A mother of five herself, actor Jane Gwilliams talks to the producer Emma Mahony about the personal significance and meaning of Franca Rame’s plays ‘A Mother’ and ‘Medea’.

 

“My essential motivation for doing these plays was to raise the profile of Franca Rame’s work, because I think she is an expert in ‘bringing the political into the kitchen’”, says actor Jane Gwilliams. “Franca Rame was very much overshadowed by her husband Dario Fo [winner of the nobel peace laureate for literature] and I’m really happy to be bringing her work to a new audience.

 

“In A mother Franca Rame explores the question of where does responsibility lie when your children do something unacceptable or that you don’t support. Where does the blame lie? I tend to blame myself a lot, and A mother is an in-depth discussion around this. Rame has humanised terrorism, the minute the terrorist has a mother and a relationship with her, you can ask more complicated questions around the subject.

 

“It feels scary to see how a young person would become a terrorist out of an idealistic impulse – but it is happening every day. Nobody wants to talk about it, and in A Mother, Rame has found a way of opening up this discussion”.

 

“In Medea, Rame explores another part of being a mature woman. Here, we have a woman looking back as a mother and asking ‘have I done well enough?’ This time she is looking back on her relationship with her husband and asking ‘Is it totally based on my sexual power? Is that all we have as women?’ Although early on in a relationship can be an exciting time in a woman’s life but what happens when sexual interest goes off the boil? Are women not taken seriously anymore? These are the complicated questions Franca Rame is grappling with.”

 

“I think Rame tackles many things in Medea, including the menopause, which is portrayed as a very negative time in western culture. There is very little talked about the potential of the older woman, it is as if our potency is in the past. Women have so many strings to their bow, but we become invisible as we age. It is something I recognise among my younger colleagues when teaching drama, because female power is geared towards sexual potency, nobody wants to look beyond that, because they have a fear of facing it themselves.

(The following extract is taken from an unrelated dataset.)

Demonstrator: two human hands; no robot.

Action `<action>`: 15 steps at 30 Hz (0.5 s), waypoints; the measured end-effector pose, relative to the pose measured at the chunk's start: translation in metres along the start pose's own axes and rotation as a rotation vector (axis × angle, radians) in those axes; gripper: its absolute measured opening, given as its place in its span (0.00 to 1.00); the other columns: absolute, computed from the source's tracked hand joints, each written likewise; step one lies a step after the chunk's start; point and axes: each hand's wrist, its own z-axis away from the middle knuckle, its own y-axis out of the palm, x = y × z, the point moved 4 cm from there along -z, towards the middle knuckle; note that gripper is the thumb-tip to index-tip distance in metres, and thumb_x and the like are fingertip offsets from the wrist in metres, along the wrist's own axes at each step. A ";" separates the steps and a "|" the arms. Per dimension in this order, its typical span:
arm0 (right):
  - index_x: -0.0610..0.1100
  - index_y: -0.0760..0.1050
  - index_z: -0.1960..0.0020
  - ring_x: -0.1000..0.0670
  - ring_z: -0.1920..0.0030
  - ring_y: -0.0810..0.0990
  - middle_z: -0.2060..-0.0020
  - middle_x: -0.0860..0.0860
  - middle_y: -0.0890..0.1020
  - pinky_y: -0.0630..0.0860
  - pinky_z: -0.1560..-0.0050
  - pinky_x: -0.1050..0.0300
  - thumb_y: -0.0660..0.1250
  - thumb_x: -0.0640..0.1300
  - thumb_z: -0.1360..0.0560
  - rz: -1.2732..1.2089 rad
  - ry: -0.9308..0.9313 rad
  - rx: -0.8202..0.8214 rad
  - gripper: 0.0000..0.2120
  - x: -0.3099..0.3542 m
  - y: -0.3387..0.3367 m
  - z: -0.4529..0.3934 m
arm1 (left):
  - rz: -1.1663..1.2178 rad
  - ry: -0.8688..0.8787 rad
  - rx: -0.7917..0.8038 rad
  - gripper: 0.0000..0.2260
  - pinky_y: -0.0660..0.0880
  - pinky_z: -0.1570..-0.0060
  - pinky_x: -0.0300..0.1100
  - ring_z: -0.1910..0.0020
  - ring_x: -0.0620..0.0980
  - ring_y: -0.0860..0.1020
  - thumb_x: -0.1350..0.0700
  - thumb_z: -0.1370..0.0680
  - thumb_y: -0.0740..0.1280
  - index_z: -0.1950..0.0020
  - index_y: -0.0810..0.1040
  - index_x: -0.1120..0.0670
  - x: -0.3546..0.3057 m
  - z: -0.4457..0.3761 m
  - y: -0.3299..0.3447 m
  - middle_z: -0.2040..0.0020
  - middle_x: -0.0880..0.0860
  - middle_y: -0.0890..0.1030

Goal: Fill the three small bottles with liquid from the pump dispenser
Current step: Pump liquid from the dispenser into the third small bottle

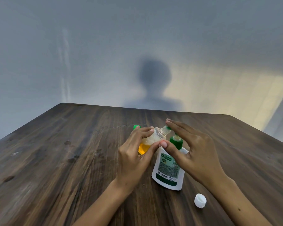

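Presently, by items —
Step in hand: pumping, I judge; a small bottle (151, 139) is being held tilted, its open neck aimed at the green nozzle of the pump dispenser (169, 167).
Left hand (134, 154): fingers and thumb are curling round the small bottle, gripping its body; amber liquid is sitting in its lower part with foam above, so it is looking partly filled.
Right hand (191, 147): fingers are lying straight over the pump head, pressing or about to press — which, I cannot tell; the thumb is resting against the dispenser's shoulder.
Dispenser's place: standing on the wooden table (55, 160), at about six o'clock from the bottle, touching the right hand.
White cap (200, 200): lying loose at about five o'clock from the dispenser, apart from it.
Green piece (136, 127): peeking out at eleven o'clock behind the left hand; what it is, I cannot say.
Other two bottles: not showing.
Next move: calling for a steady neck under the nozzle and slow strokes, since foam is crowding the neck and could spill.
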 end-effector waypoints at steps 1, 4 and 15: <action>0.45 0.78 0.37 0.55 0.41 0.78 0.40 0.53 0.80 0.76 0.43 0.56 0.55 0.71 0.27 0.003 -0.006 0.000 0.35 0.000 0.001 0.001 | 0.000 0.004 0.007 0.17 0.76 0.40 0.49 0.38 0.30 0.72 0.48 0.23 0.67 0.47 0.81 0.62 0.000 0.000 0.000 0.45 0.47 0.80; 0.46 0.77 0.36 0.56 0.41 0.78 0.40 0.54 0.79 0.77 0.44 0.56 0.55 0.70 0.27 0.001 -0.008 0.012 0.34 -0.002 0.003 0.004 | -0.002 0.009 0.019 0.16 0.75 0.39 0.47 0.37 0.29 0.71 0.49 0.24 0.68 0.46 0.80 0.61 0.001 0.000 0.001 0.44 0.47 0.79; 0.45 0.77 0.36 0.54 0.41 0.78 0.40 0.53 0.80 0.75 0.43 0.57 0.53 0.71 0.26 0.036 -0.012 0.012 0.35 -0.001 0.003 0.000 | 0.002 0.004 0.014 0.18 0.75 0.39 0.48 0.38 0.29 0.71 0.47 0.22 0.66 0.47 0.81 0.62 -0.001 -0.001 0.000 0.45 0.47 0.79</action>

Rame’s not afraid to talk about this, however, and how there is very little that seems positive to step into. Rame herself is a role model, and suggests that if there are role models, you have to grab them and keep renewing yourself.

 

“In Rame’s Medea [as opposed to the Greek myth in Euripides’ Medea] I get the sense that Medea herself is making this terrible sacrifice of killing her children into order to give birth to a new woman. After all, we don’t drop down dead at 50, we have a lot more life, so the infanticide is not about the psychological whys and wherefores, it is used metaphorically to show how women are kept in the box because that is how society has organised things. As a woman, you are shackled to your children and tied down by the bonds to them, while a man isn’t. What if you have that scenario, where a woman, a mother, steps freely into a new life unshackled by children. The knife Medea wields represents the implement to cut the bonds. So it’s like a transformation.

 

“I was speaking to an artist, and he describes his paintings as being like his children. Sometimes he has to destroy them in order to be a better artist. Destroying them is like creating something new, to rise like a Phoenix from the ashes.”

 

“I feel this is something that is very much happening in the menopause, and that’s the part we don’t talk about. Society seems to view it as life ending. Whereas in other cultures, it is seen as a very important time for women, where they have much better sex, for example. I think Rame’s Medea was about killing the old conversation to have a new conversation about this time in a woman’s life, about trying new things and embracing new ideas.